WHAT TO PRODUCE:
Work through the entries below and show every line in which "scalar" is found.

RECORDED DATA:
------------------------------
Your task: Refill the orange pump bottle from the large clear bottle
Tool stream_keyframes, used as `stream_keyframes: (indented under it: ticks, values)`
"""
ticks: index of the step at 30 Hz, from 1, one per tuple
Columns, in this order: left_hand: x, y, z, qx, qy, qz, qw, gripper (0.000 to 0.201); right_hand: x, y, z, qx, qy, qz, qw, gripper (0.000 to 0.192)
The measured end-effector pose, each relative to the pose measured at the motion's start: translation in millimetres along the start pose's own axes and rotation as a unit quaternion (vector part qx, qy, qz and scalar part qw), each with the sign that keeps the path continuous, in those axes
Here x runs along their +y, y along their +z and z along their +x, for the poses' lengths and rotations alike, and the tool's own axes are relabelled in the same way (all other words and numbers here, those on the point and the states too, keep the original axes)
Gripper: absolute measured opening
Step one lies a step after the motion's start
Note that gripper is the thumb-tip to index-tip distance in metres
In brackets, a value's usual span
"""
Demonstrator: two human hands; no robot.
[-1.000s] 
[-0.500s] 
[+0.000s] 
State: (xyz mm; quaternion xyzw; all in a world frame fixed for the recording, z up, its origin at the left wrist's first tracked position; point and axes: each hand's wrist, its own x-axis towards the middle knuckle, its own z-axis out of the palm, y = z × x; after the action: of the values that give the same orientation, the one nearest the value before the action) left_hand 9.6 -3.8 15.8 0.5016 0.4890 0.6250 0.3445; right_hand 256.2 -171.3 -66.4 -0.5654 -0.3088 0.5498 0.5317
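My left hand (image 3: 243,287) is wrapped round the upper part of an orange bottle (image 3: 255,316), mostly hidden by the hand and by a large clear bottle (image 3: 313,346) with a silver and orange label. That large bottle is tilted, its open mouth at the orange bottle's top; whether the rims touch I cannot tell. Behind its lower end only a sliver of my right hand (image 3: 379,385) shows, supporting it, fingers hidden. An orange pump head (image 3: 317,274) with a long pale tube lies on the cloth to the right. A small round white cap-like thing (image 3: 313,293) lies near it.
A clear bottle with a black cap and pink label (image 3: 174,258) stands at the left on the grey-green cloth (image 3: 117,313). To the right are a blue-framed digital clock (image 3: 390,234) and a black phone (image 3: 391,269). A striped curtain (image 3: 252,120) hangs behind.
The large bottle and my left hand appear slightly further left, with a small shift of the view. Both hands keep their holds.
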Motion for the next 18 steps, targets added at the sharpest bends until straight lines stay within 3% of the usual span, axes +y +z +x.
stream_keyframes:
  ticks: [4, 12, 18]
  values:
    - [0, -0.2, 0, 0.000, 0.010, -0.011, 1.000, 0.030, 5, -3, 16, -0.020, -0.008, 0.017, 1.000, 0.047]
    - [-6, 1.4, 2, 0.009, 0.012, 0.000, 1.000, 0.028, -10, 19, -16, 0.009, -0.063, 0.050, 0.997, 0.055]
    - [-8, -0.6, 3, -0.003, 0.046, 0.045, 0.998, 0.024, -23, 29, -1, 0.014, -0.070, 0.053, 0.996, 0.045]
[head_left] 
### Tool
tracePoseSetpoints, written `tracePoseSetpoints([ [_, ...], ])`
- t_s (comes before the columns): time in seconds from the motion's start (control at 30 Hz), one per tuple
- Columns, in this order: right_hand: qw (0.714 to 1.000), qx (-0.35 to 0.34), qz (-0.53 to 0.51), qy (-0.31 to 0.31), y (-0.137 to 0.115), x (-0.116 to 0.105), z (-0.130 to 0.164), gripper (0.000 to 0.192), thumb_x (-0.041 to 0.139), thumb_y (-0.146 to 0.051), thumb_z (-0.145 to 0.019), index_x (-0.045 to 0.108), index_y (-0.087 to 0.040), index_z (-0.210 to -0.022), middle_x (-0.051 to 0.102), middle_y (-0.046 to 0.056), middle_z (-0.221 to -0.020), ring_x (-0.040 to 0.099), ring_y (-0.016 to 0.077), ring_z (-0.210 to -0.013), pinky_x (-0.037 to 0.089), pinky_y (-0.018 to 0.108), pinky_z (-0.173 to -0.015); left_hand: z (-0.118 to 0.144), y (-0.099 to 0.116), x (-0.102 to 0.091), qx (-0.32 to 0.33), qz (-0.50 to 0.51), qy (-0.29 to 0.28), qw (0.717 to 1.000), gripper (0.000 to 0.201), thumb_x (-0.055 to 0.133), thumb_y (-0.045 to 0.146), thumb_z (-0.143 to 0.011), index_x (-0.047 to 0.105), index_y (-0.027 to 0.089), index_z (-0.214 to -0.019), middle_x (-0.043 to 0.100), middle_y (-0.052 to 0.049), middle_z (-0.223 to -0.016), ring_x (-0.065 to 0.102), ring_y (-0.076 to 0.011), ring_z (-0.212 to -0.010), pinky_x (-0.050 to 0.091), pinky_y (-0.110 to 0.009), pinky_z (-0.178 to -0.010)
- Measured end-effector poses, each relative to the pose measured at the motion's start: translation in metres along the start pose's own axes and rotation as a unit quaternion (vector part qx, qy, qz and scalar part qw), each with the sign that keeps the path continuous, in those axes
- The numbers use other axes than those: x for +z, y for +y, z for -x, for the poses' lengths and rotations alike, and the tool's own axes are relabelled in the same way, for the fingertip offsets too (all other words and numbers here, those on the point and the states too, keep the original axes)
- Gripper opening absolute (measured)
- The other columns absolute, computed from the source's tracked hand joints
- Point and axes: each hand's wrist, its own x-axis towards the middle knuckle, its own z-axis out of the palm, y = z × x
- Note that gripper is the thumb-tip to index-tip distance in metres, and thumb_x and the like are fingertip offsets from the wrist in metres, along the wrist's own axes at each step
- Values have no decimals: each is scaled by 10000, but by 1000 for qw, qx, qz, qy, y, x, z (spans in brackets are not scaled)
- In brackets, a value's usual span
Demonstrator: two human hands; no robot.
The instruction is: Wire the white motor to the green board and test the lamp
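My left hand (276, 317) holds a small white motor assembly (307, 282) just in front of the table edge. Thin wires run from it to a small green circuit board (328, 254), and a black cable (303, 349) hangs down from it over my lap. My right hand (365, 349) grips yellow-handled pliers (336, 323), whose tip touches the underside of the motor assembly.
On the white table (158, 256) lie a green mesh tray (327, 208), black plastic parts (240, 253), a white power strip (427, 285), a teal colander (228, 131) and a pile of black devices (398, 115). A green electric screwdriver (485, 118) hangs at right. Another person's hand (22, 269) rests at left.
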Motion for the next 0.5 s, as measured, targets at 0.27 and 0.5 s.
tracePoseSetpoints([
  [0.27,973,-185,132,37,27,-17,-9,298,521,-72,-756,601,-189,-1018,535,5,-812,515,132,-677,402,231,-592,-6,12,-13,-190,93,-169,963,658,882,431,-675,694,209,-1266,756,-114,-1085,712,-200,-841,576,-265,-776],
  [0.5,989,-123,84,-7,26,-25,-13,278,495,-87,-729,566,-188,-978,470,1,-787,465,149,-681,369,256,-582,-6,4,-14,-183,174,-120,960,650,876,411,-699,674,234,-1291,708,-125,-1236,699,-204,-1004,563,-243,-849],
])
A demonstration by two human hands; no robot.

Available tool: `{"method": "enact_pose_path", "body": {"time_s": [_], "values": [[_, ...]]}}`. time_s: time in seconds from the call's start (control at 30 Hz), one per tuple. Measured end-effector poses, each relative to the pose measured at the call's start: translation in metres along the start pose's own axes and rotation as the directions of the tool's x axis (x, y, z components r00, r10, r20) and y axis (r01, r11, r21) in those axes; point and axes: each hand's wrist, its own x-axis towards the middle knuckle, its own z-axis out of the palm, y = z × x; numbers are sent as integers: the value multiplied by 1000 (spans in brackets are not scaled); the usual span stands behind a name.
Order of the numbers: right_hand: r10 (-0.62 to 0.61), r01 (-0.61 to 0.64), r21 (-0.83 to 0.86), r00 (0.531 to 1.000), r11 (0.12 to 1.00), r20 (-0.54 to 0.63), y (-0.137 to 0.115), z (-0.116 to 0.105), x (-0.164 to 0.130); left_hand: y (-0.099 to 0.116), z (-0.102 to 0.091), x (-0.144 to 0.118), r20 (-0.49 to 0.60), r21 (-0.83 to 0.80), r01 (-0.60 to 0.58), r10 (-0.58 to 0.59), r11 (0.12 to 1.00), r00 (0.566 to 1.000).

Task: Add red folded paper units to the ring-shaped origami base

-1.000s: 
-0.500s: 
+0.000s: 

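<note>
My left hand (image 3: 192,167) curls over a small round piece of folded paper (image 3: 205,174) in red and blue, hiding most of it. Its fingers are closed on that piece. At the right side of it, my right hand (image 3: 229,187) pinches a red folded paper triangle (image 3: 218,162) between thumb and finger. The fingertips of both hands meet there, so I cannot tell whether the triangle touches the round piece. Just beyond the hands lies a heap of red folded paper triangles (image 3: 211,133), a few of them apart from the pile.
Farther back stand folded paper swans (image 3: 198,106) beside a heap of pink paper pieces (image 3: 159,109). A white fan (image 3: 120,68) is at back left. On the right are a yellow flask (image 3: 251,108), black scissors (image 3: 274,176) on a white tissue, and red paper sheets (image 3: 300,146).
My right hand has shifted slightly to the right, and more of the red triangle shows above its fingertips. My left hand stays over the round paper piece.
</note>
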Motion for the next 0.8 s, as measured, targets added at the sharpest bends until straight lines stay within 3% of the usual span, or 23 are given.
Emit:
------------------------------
REPLY:
The measured end-effector pose, each relative to the pose measured at the motion's start: translation in millimetres along the start pose's own axes and rotation as a unit quaternion (vector part qx, qy, qz and scalar part qw), each with the sign that keeps the path continuous, in those axes
- Measured end-effector poses, each relative to the pose measured at the motion's start: translation in metres along the start pose's own axes and rotation as a unit quaternion (vector part qx, qy, qz and scalar part qw), each with the sign that keeps the path continuous, in those axes

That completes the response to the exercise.